All 12 Gran Turismo Games Ranked From Worst to Best

All 12 Gran Turismo Games Ranked From Worst to Best
Contributor: Adam Ismail

Can you remember the first time you played Gran Turismo? Can you remember the first Gran Turismo you played? It’s hard to believe the series is a quarter century old, and that it was 25 years ago a good number of us mouthed the names “Skyline GT-R” and “Lancer Evolution” for the first time. In that span, we’ve been treated to seven mainline releases and five spinoffs from developer Polyphony Digital. Today, we’re ranking them all from worst to best, along with some déjà vu in the form of old intros just to get us all back in the proper mindset. Let’s go!

12. Gran Turismo (PSP, 2009)

The trouble with Gran Turismo on PSP is that you get the feeling it really could’ve been so much more, if Polyphony Digital hadn’t decided to massively upend the career and, by extension, any sense of single-player progression at all. Gran Turismo has always been a game about starting with nothing and making that first econobox in your garage into a giant killer. GT PSP, conversely, was about running licence tests with coaching from Jay Leno and repeatedly grinding arcade races.

It wasn’t awful, and in truth the game controlled wonderfully, even considering the PSP’s tiny buttons and analogue nub. The fact it ran at 60 frames per second despite the hardware constraints is a testament to Polyphony’s technological mastery, too. But there’s really no reason the handheld version couldn’t have been more like Gran Turismo 4, given that it had pretty much all of GT4’s content and then some.

11. Gran Turismo 5 (2010)

Chances are the placement of Gran Turismo 5 in the almost-worst position on this list will either compel you to hate close this browser tab or raise a fist in emphatic agreement. All I can do is offer my rationale, which is that GT5 is a bloated, absurd mess that momentarily obliterated the reputation of quality the franchise was known for.

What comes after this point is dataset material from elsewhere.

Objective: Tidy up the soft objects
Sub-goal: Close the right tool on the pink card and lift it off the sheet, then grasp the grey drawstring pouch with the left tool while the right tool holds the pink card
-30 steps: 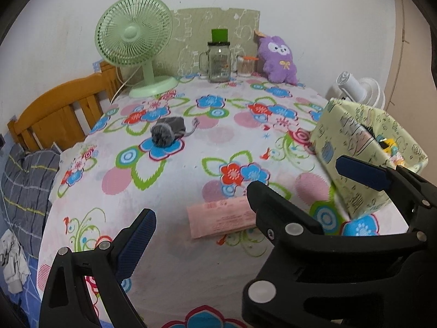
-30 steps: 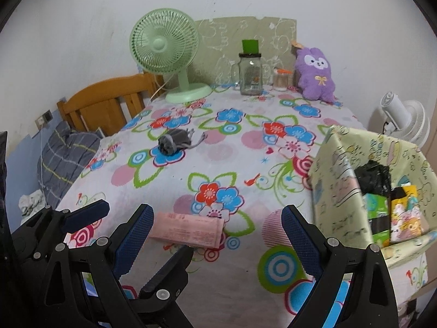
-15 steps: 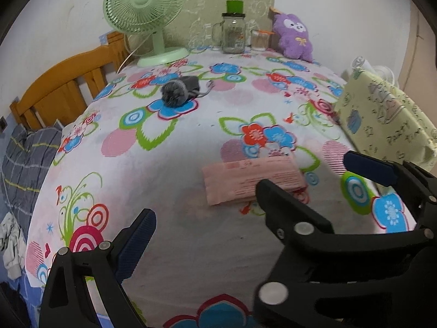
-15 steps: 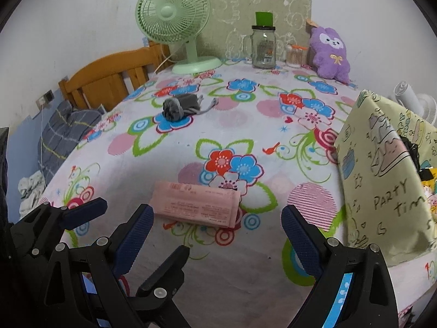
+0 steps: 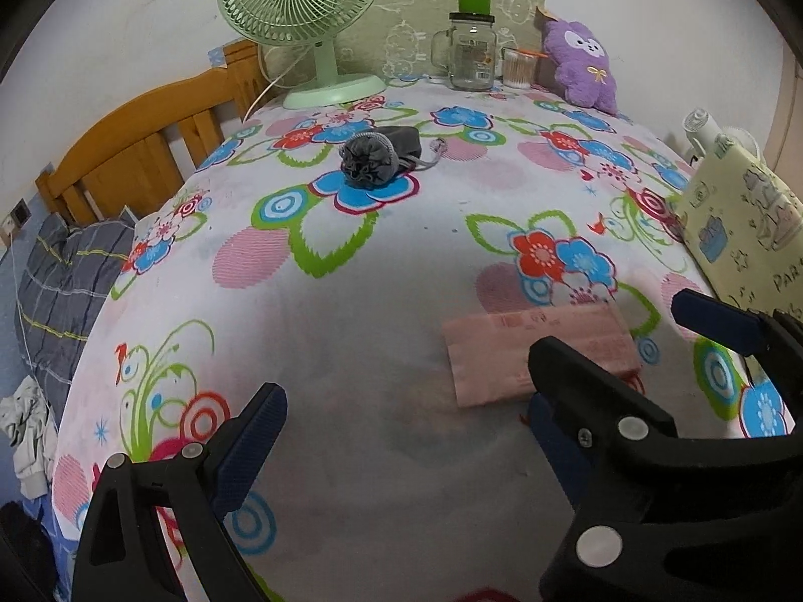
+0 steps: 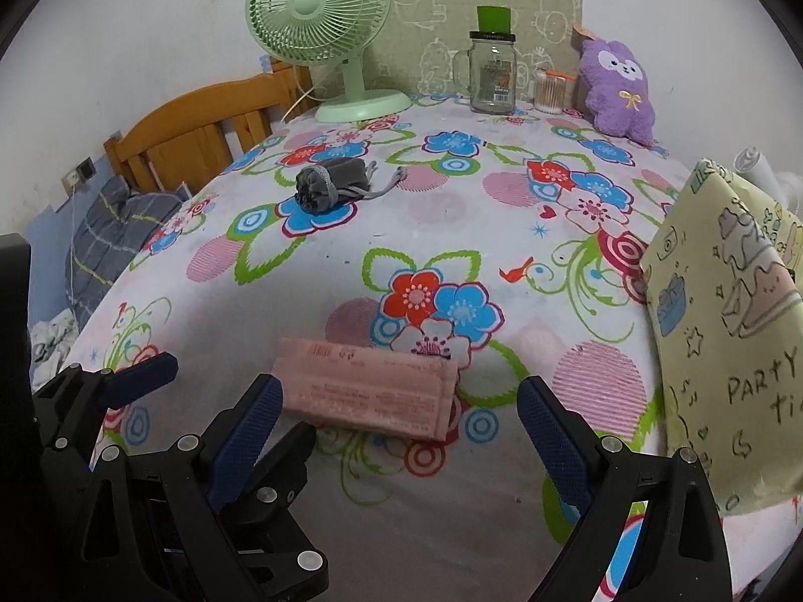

It’s such a mess that I barely know where to start. There’s the almost 1,100-plus cars, roughly 850 of which are carried over PS2-era “standard” car models from Gran Turismo 4 that looked absolutely tragic on HD displays at the time. The horrendous loading times and performance issues, particularly if you tried to run the game at max resolution on a 1080p TV. Awful, half-baked events, like the procedurally-generated Gran Turismo Rally that created stages so devoid of scenery, detail or any remarkable features whatsoever, most Nintendo 64 racing games seemed more lush. The campaign that stymied progression with unnecessary level requirements to buy cars; the soundtrack that was sometimes silly, other times pornographic, but never, ever good. And the fact that all of this came at the end of a long five-plus year wait, during which the hype for the game ballooned to unattainable proportions. I’m not saying GT5 could’ve ever been the game the fanbase wanted it to be, but it certainly could’ve been better than it turned out.

10. Gran Turismo 6 (2013)

Was Gran Turismo 6 good? Not really, but it did set about fixing a number of GT5’s core issues. It tended to run better for starters, particularly in the menus. Polyphony dropped some of the head-scratching game design measures it’d taken to hide the shame of standard cars, so you could at least buy anything you wanted early on so long as you had the cash. Some of the bloat was cut, and the one-off events added to the game over time, like the Goodwood Hill Climb, Ayrton Senna Tribute series and Sierra Time Rally, offered a reasonable change of pace from the typical career grind. (We don’t talk about the moon.) Car customisation was considerably enhanced over GT5, particularly in terms of cosmetics, and the physics were a night-and-day improvement thanks to a new suspension model that made road cars feel much livelier to drive. At the end of the day I’d rather return to any Gran Turismo before the PS3 era, but GT6 at least amounted to a complete package.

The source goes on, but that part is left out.